Was it not a representational and democratic chamber, run by our elected representatives, who gave us the responsibility for that act of mass participatory democracy? Did they also not size it up and come to the conclusion a ‘People’s vote’ might not come to the conclusion that they, the instigators of the referendum, wished?

I’m one who voted to Remain, but believed there’s no wiggle room around not accepting the result. However much distortion there was by Leave leadership, the Remain leadership was equally disingenuous, though in a politer way. Perhaps the poster I saw at a demonstration saying ‘Eton mess’ summed it up for me. Old Etonians and other rarefied birds played their cards in a game that really might have been little more than a contest to become the leader of the Tory party.

But we are in history. And there we stand. And we certainly have to make the best of it, 80 years after our forefathers and mothers had to also make the best of it. How concerning it must have been for them, and how concerning it is for us. Perhaps trepidation is the correct word, as we don’t know what ground is coming up ahead.

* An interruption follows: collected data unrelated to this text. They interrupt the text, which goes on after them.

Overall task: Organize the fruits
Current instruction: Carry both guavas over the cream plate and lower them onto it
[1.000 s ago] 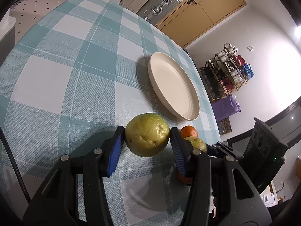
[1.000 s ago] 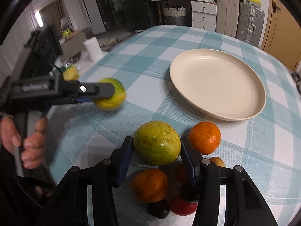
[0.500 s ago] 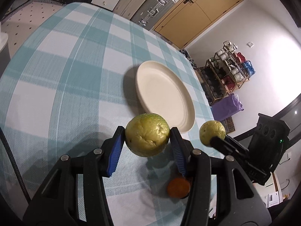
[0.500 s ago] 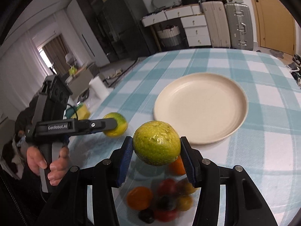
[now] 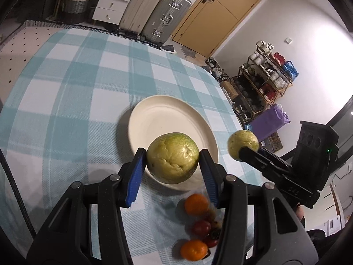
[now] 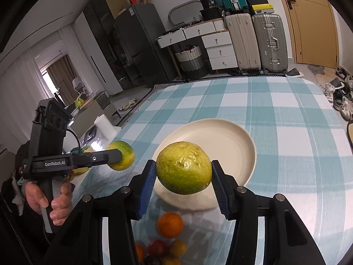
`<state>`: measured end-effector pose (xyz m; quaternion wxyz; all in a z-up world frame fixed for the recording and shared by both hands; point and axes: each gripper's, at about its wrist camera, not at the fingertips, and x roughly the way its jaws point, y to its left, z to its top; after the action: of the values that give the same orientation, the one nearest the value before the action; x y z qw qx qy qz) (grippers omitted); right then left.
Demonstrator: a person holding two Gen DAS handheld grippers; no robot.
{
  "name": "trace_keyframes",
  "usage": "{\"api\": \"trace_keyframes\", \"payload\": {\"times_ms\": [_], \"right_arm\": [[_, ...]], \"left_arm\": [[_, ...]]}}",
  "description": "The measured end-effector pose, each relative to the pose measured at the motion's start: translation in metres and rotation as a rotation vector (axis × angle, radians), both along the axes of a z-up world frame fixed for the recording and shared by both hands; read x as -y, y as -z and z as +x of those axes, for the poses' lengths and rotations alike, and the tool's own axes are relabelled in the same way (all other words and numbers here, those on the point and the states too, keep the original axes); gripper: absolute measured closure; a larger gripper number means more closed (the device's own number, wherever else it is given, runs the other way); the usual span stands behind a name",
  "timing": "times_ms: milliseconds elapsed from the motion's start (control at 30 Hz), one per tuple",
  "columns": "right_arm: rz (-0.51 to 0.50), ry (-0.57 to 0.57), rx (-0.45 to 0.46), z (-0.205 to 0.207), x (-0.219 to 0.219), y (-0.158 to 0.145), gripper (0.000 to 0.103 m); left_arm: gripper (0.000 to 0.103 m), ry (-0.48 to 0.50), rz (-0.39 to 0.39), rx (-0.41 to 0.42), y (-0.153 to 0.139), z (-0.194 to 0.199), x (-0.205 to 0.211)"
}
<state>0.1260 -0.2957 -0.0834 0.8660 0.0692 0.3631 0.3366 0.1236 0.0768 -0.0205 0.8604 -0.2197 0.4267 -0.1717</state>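
My left gripper (image 5: pixel 173 165) is shut on a yellow-green citrus fruit (image 5: pixel 172 158), held in the air above the near rim of the empty cream plate (image 5: pixel 158 119). My right gripper (image 6: pixel 183 172) is shut on a second green citrus fruit (image 6: pixel 183 170), also lifted over the plate (image 6: pixel 231 141). Each gripper shows in the other's view: the right one (image 5: pixel 242 148) at the right, the left one (image 6: pixel 120 159) at the left in a person's hand (image 6: pixel 55 201). Below on the cloth lie oranges (image 5: pixel 196 204) (image 6: pixel 169 224) and small red and yellow fruits (image 5: pixel 201 227).
The table carries a teal-and-white checked cloth (image 5: pixel 72 84). Suitcases (image 6: pixel 256 44), white drawers and a basket stand beyond its far edge, a shelf rack (image 5: pixel 264 79) to the right. Another dish rim (image 6: pixel 349 132) shows at the table's right edge.
Both grippers rose off the table with their citrus fruits and moved toward the plate. The pile of small fruits now lies below and behind the fingers.
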Motion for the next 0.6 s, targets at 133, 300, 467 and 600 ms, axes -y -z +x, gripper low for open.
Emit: {"api": "trace_keyframes", "payload": {"times_ms": [133, 300, 467, 600], "right_arm": [[-0.005, -0.005, 0.005, 0.017, -0.004, -0.001, 0.052], [-0.008, -0.005, 0.019, 0.041, -0.011, -0.001, 0.052], [-0.013, 0.000, 0.013, 0.063, -0.017, 0.005, 0.052], [-0.022, 0.003, 0.014, 0.078, -0.021, 0.011, 0.052]], "left_arm": [[0.056, 0.012, 0.005, -0.003, -0.002, 0.024, 0.009], [0.056, 0.021, 0.003, -0.012, 0.001, 0.053, 0.017], [0.056, 0.032, 0.011, -0.028, 0.010, 0.080, 0.024], [0.056, 0.040, 0.022, -0.041, 0.018, 0.098, 0.029]]}}
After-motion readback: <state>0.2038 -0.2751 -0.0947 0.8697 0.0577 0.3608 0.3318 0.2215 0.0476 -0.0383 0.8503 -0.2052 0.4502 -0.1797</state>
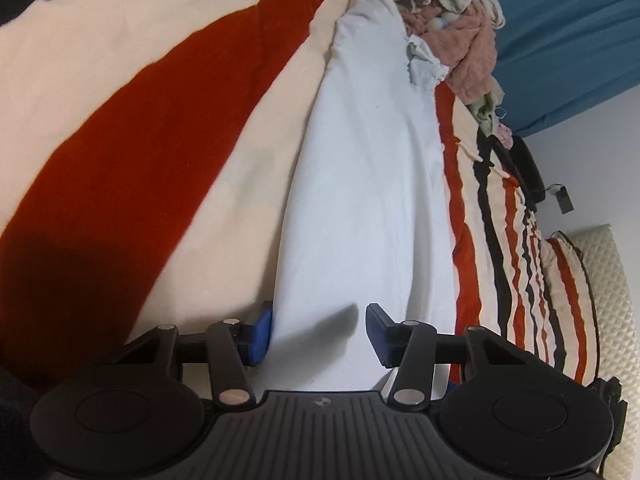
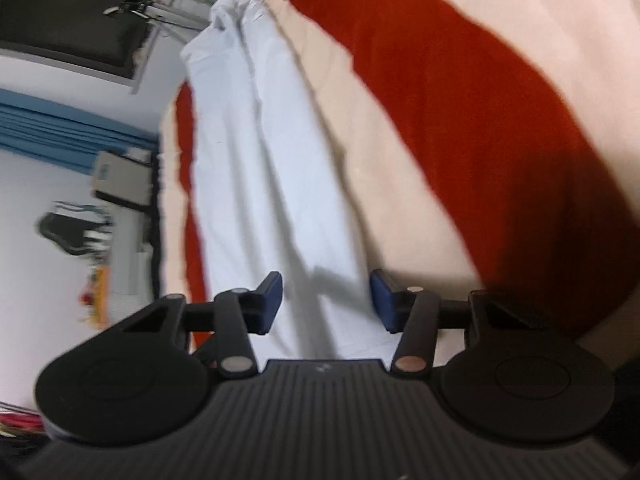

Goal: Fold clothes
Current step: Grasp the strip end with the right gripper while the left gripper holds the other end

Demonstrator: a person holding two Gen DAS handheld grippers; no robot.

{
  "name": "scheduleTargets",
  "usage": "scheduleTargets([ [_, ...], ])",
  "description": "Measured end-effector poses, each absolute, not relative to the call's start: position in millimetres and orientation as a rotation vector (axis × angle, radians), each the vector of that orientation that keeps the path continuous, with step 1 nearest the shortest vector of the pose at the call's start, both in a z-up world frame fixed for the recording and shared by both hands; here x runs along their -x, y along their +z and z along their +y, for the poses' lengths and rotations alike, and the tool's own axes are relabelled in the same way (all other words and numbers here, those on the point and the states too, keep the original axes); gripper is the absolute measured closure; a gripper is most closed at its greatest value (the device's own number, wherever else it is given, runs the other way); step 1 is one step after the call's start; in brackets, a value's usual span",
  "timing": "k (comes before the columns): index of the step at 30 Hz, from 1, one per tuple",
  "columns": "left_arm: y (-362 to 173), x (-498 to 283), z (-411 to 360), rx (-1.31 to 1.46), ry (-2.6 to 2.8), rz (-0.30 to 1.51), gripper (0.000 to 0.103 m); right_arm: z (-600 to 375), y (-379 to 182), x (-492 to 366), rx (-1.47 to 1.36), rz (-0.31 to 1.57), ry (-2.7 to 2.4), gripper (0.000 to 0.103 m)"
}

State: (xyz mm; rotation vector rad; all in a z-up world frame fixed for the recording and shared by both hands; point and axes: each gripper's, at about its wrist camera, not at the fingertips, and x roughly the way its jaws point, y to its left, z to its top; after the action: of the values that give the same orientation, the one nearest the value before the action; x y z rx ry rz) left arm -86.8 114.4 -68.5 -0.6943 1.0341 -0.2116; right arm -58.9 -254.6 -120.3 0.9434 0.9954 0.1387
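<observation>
Two grippers, both mine, both spread wide, holding nothing. Left gripper (image 1: 320, 330) low centre of frame, blue pads either side of white garment (image 1: 368, 200). Garment lies as long strip on striped bedcover (image 1: 132, 152), running from bottom centre to top centre. Clothes pile (image 1: 452, 20) at its far end, upper right. Right gripper (image 2: 326, 300) low centre in rt view, over near end of same garment (image 2: 264, 184); view blurred.

Under my tools lies a cream bedspread (image 1: 248, 184) with broad red stripes, a blue curtain (image 1: 568, 28) beyond and a quilted headboard (image 1: 608, 280) nearby.
</observation>
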Motion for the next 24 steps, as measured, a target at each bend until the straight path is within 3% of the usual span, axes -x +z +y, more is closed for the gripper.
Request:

The woman on the train might be near the point. That our political landscape is determined by people we appoint and then leave to it. And then they do such dumb things as invite us to make a decision, only then to be appalled by it. And then look for the evidence, the stats, the dodgy gits – from foreign devils to Machiavellian millionaires – who worked to influence the outcome.

If you have politicians who take us on a trip and then wish to renege on having brought us there in the first place – based on there being ‘too many who got it wrong’ – then that undermines our confidence. As a Remainer, the whole show smacks of such incompetence and double-dealing that it can only destroy our confidence in these distantly placed politicians. And with that, our belief in democracy.

It devalues the votes of both lots of voters, and it undermines the authority of the agreement between us and the MPs we voted to represent us. A clearout might be necessary. I don’t think that the nurses, chefs, plumbers, firefighters, lorry drivers or teachers could do a worse job.